Aim of the exercise:
Without including the pictures, copy out every line below.
** Collected material follows **
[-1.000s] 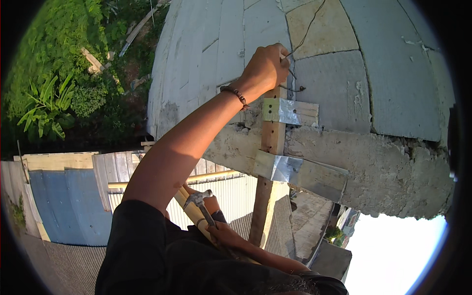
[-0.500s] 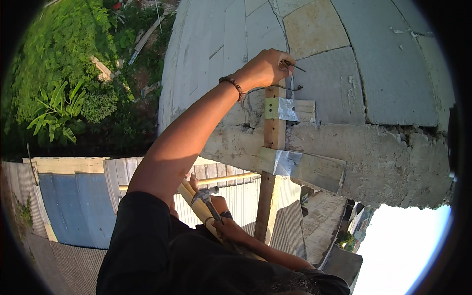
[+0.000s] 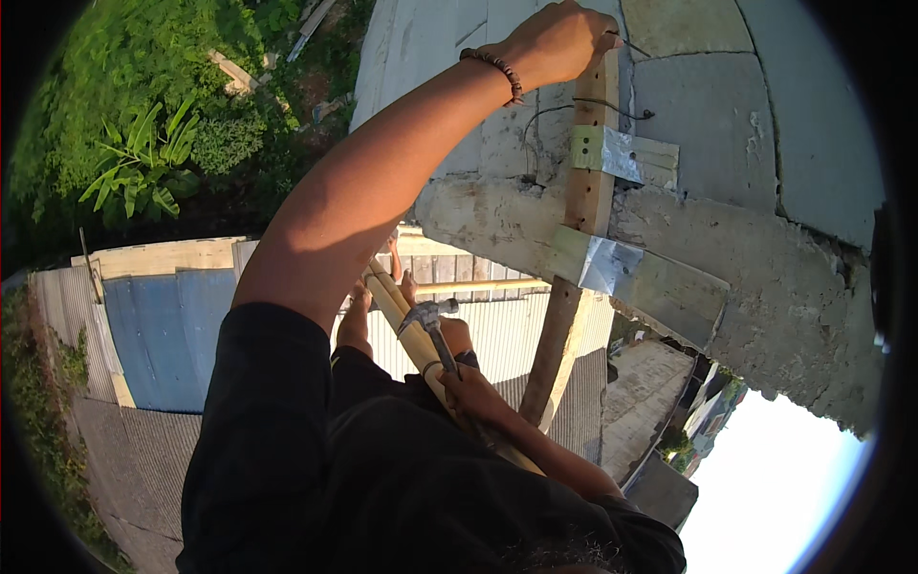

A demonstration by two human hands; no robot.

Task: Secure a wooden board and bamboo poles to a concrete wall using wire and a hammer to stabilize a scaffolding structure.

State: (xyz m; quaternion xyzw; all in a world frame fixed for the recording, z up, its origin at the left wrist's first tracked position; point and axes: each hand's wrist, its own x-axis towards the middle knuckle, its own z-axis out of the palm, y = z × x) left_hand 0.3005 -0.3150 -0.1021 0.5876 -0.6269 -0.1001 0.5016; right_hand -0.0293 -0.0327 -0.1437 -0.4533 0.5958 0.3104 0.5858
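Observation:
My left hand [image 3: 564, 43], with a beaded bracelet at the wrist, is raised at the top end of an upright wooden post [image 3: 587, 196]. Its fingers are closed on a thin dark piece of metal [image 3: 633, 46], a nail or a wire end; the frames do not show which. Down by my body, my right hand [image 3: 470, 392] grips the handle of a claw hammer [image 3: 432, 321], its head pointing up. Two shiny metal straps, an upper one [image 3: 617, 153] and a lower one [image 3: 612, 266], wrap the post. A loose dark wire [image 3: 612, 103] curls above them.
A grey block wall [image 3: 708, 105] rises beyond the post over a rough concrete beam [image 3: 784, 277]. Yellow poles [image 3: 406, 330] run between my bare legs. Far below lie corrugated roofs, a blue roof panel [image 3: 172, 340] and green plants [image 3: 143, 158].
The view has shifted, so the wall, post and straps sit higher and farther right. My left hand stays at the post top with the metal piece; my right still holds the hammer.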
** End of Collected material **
Solution to this problem:
[-1.000s] 
[-0.500s] 
[+0.000s] 

A demonstration by two human hands; no robot.

Task: Secure a wooden board and bamboo poles to a concrete wall using wire and a hammer to stabilize a scaffolding structure.

State: (xyz m; quaternion xyzw; all in a world frame fixed for the recording, z up, its origin at the left wrist's first tracked position; point and axes: each hand's wrist, its own x-axis towards the middle knuckle, its own z-axis out of the palm, y = z × x) left_hand 0.3005 -0.3150 -0.1021 0.5876 -0.6269 -0.1001 0.5016; right_hand -0.0293 -0.0327 -0.1437 -0.4533 0.5958 0.3104 0.5858
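Observation:
My left hand [image 3: 564, 43], with a beaded bracelet at the wrist, is raised at the top end of an upright wooden post [image 3: 587, 196]. Its fingers are closed on a thin dark piece of metal [image 3: 633, 46], a nail or a wire end; the frames do not show which. Down by my body, my right hand [image 3: 470, 392] grips the handle of a claw hammer [image 3: 432, 321], its head pointing up. Two shiny metal straps, an upper one [image 3: 617, 153] and a lower one [image 3: 612, 266], wrap the post. A loose dark wire [image 3: 612, 103] curls above them.
A grey block wall [image 3: 708, 105] rises beyond the post over a rough concrete beam [image 3: 784, 277]. Yellow poles [image 3: 406, 330] run between my bare legs. Far below lie corrugated roofs, a blue roof panel [image 3: 172, 340] and green plants [image 3: 143, 158].
The view has shifted, so the wall, post and straps sit higher and farther right. My left hand stays at the post top with the metal piece; my right still holds the hammer.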

No other output is needed; the exercise is complete.